TASK ITEM:
The lines you return should be those containing the string "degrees", taken from the data below.

SOURCE DATA:
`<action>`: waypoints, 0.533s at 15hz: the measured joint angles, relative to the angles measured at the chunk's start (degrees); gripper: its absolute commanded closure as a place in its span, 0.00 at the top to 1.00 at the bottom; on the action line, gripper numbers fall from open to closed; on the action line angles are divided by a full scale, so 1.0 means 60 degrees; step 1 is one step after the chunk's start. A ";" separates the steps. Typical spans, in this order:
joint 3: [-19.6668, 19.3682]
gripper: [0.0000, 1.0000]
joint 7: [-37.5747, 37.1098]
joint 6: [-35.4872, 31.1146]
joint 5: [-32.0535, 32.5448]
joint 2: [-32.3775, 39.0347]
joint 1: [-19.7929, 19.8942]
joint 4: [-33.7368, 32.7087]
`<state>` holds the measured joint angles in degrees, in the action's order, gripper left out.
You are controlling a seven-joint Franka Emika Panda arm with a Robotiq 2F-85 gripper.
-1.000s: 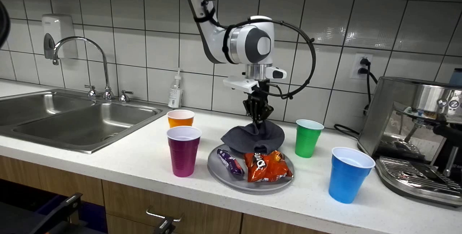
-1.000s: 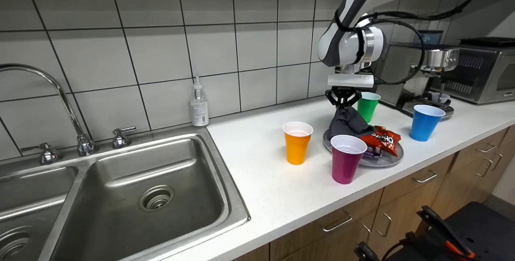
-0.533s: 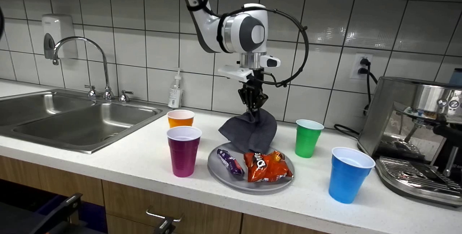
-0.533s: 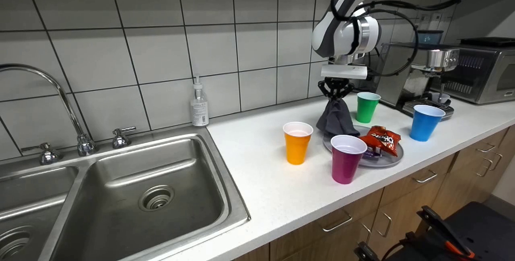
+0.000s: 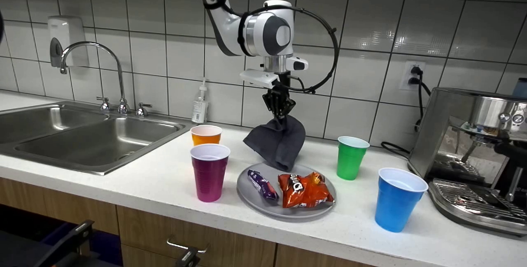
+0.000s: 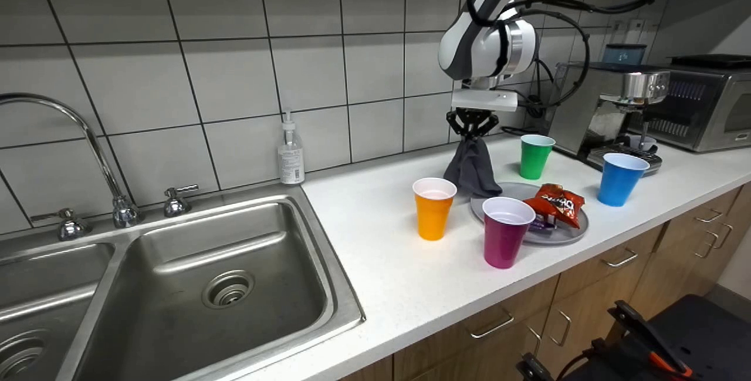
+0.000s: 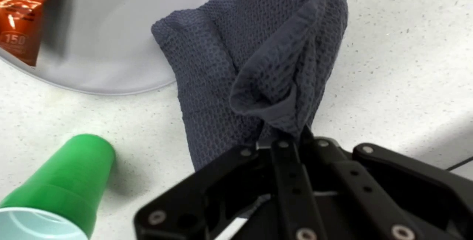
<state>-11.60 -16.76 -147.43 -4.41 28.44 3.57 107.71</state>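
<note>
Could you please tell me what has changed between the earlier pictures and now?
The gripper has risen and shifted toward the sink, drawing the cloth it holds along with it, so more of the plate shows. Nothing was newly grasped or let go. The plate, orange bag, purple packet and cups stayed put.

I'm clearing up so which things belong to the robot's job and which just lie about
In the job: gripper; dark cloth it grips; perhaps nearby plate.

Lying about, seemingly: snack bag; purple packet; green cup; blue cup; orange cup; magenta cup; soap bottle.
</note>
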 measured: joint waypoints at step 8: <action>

SOLUTION TO THE EXERCISE:
`<action>`: waypoints, 0.533s at 15hz: the measured joint angles, relative to the angles measured at the chunk's start (degrees); gripper: its absolute commanded closure as a place in its span, 0.00 at the top to 1.00 at the bottom; on the action line, gripper numbers fall from open to closed; on the action line angles are divided by a full scale, so 1.0 means 60 degrees; step 1 is one step after the chunk's start. A ";" separates the steps. Typical spans, in this order:
`<state>` holds the measured joint angles in degrees, in the action's order, gripper left out.

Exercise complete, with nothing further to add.